Okay, we don’t really call it IDM anymore, but should we even still call it technoid at this point? The sometimes glitchy, sometimes ambient style plied by producers like Switzerland’s Alessandro Zampieri (AKA Stendeck) is often politely hermetic to a fault. Eschewing much of the social dimension of music (both IRL and virtually), technoid’s charms and substance are often left unsaid, with producers often preferring to ‘let the music speak for itself’ and its listeners prioritizing solitary, headphone listening. While that might not stir up as much hype for the style as other genres, it’s also left it almost bereft of gatekeeping and hair-splitting genre debate (the likes of which you’ll find all over this particular site), and given artists like Stendeck the liberty to pick up, drop, move on from, and revisit its theoretical core elements as they see fit.
Coming a few years after the attention-grabbing Scintilla, Stendeck’s 2015 LP Folgor was an absolute masterpiece, with Zampieri taking on orchestral ambitions while at the same time making tasteful use of then-new outrun melodies. New LP Carnage may not quite equal its predecessor in scope or affect, but it’s damned close. As on Folgor, Zampieri pushes into plenty of lush soundtrack-like vistas which have far more in common with modern art music and kosmische traditions than the noisy foundations from which the genre theoretically extends. However, Carnage is a record where those same glitch and breaks roots are revisited and reconsidered with almost quaint affection. “Streams Of Oblivion” buttresses the clockwork kicks and programming which gave Scintilla so much warmth and drive with some classically distorted breaks and noise. Rather than serving as a chilly counterpoint to the track’s warmth, those theoretically austere elements are brought into the welcoming circle the piece builds.

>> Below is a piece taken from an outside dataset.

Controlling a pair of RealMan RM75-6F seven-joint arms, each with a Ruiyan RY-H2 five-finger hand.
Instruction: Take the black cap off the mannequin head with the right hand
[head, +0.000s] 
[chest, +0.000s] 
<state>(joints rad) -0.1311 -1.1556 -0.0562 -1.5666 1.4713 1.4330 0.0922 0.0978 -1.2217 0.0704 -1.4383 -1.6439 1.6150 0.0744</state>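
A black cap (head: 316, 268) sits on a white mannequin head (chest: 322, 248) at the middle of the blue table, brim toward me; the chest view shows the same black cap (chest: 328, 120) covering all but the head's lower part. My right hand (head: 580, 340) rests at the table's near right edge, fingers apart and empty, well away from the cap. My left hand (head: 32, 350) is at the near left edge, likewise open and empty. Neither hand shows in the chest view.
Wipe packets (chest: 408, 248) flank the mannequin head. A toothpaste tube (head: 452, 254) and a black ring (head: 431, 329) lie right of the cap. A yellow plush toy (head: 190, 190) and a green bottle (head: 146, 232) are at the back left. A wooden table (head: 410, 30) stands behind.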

Sure, there are other junctures where percussive intensity holds sway, as on the trembling sidechained compression of “Red Neon” or the slithering glitch of “Queen Of Beauty Tragic Obsession”. But more often than not those are used to underscore dynamic, rhapsodic shifts over the course of a piece (despite generally lengthy run times, none of Carnage‘s individual pieces ever stay pat for too long). The war between the tightly sequenced percussion and pastoral planes in “On The Shore Of The Dying Sun We Will Find Temporary Peace” eventually reaches detente via the Debussy-like piano refrain which closes the record.
Thematically, Carnage feels much more open and florid than its title or brutalist cover art might suggest. The titles of tracks have something of a Magnetic Poetry cut-up vibe (“Eyeless Creatures Gently Stifle The Ivy Lady”), but strangely their excess allows the mind to freely wander as one listens, juxtaposing scenes or images without a larger narrative. Similarly, Kristi Lyn Scaccia’s vocals on “Somewhere Nobody Knows” and “The Downstairs Room” point to fleeting snapshots of emotion or imagery (“So many hopes falling / Nothing is left but bats on the ceiling / A souvenir of the narrow stairs”).
Between Scintilla, Folgor, and Carnage, Stendeck has released a trilogy of albums which have stood astride a lengthy period of technoid history. In those ten years labels and projects have emerged and disappeared, and plenty of sounds which originated in technoid circles have migrated into broader media scoring, and vice versa. And yet without drastically changing his approach in that same decade, Zampieri has always sounded ahead of the game. Recommended.